PASSING BY

Walking through desire, death, and dreams — side by side with a stranger.

Paris, 2022

Roles: Co-Creator, Artistic Director, Experience Designer
Collaborator:  Alice Cabaret, Urban Strategist, Founder of The Street Society
DESCRIPTION

Passing By is a human and urban walking experience co-created by experience designer Isabella Nardini and urban strategist Alice Cabaret.

Set in Paris, it invited 30 strangers to connect with each other and with the city through an intentional two-hour walk structured around three existential themes: Desire, Death, and Dreams.

Participants walked in pairs through three distinct urban spaces — Pigalle Boulevard (Desire), Montmartre Cemetery (Death), and Abbesses (Dreams) — using rituals and intimate questions to explore human presence, vulnerability, and urban affection.

Created in collaboration with The Street Society and inspired by the concept "Butterfly in Your Path" by Nardini, Passing By transformed unloved urban spaces into stages for unprecedented connections and collective memory.

EXPERIENCE DYNAMICS

Passing By explored how human connection can re-enchant forgotten or stigmatised parts of a city. Participants — a mix of Parisians and visitors — were matched in pairs for each section of the walk, each time with a new stranger. The journey unfolded through three phases:

Desire: Walking silently for the first 50 steps down Pigalle Boulevard, surrounded by sex shops and cabarets, before breaking the silence with questions like:

"What makes you desirable?"
"Do you desire the impossible?"

Death: Holding hands while walking through Montmartre Cemetery, confronting vulnerability with questions like:

"Who do you love the most?"
 "Do you feel truly alive?"

Dreams: Gazing into each other's eyes for one minute before walking through Abbesses, sharing questions like:

"How could I help you make your biggest dream come true?"  
"Do you often walk on the boulevard of broken dreams?"

URBAN AND SOCIAL IMPACT

Passing By questioned how cities segregate or connect people — and how new rituals can turn unloved or unnoticed spaces into stages for affection, presence, and memory. It demonstrated how shared urban rituals can foster emotional connection across difference: tourists and Parisians, strangers of all backgrounds, side by side.

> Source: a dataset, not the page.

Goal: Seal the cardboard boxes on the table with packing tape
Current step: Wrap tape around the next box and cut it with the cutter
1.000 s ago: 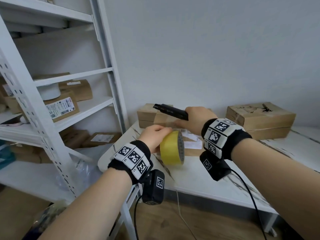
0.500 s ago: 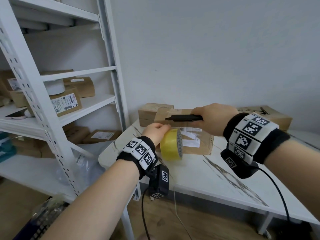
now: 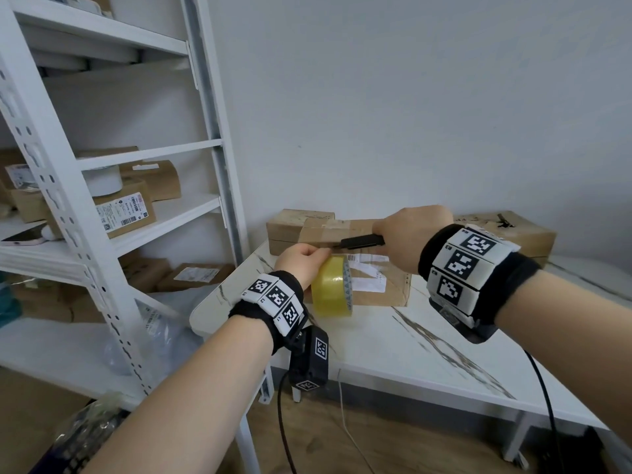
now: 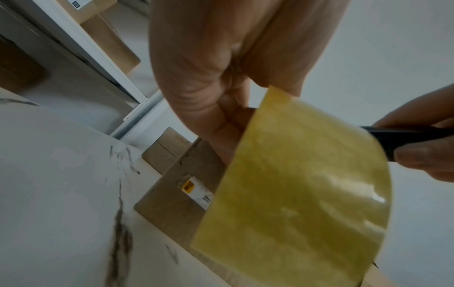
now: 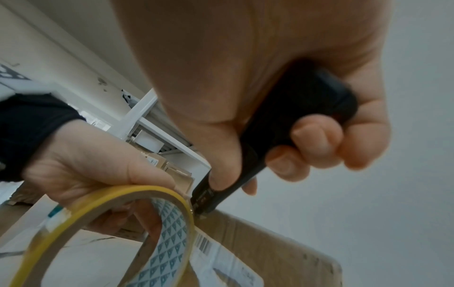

The experience also reflected on gentrification, emotional geography, conscious tourism, and urban resilience, proposing that reclaiming the city together begins by walking, witnessing, and risking new connections.

Some participants experienced solidarity through vulnerability: for example, a straight man reflecting on LGBTQ+ public affection by holding hands in a cemetery, and others forming lasting cross-cultural friendships that shaped their future paths.

ARTISTIC REFLECTION

Passing By revealed to me how creating experiences in uncontrolled public environments transforms both the participants and the city itself.
By surrendering control and letting ourselves be affected by the unpredictable flows of the street — its noise, its passersby, its invisible choreography — we also opened ourselves to affect the city in a subtle, almost invisible way.

At certain moments, the walk through Paris — holding hands in a cemetery, gazing silently in the streets — felt less like an organized event and more like a living, moving ritual:
a procession,
a silent manifestation of presence,
an ephemeral emotional landscape woven into the city.

Inspired by practices like Laurent Buffet’s Itinérances, l'art en replacement, I came to understand that walking is not only movement through space — it is an act of quiet artistic re-inscription, a way of gently transforming cities and selves.
In this way, Passing By became not just a human connection experience, but a moving, ephemeral artwork, shaped by presence, chance, vulnerability — and the infinite unfolding of public life.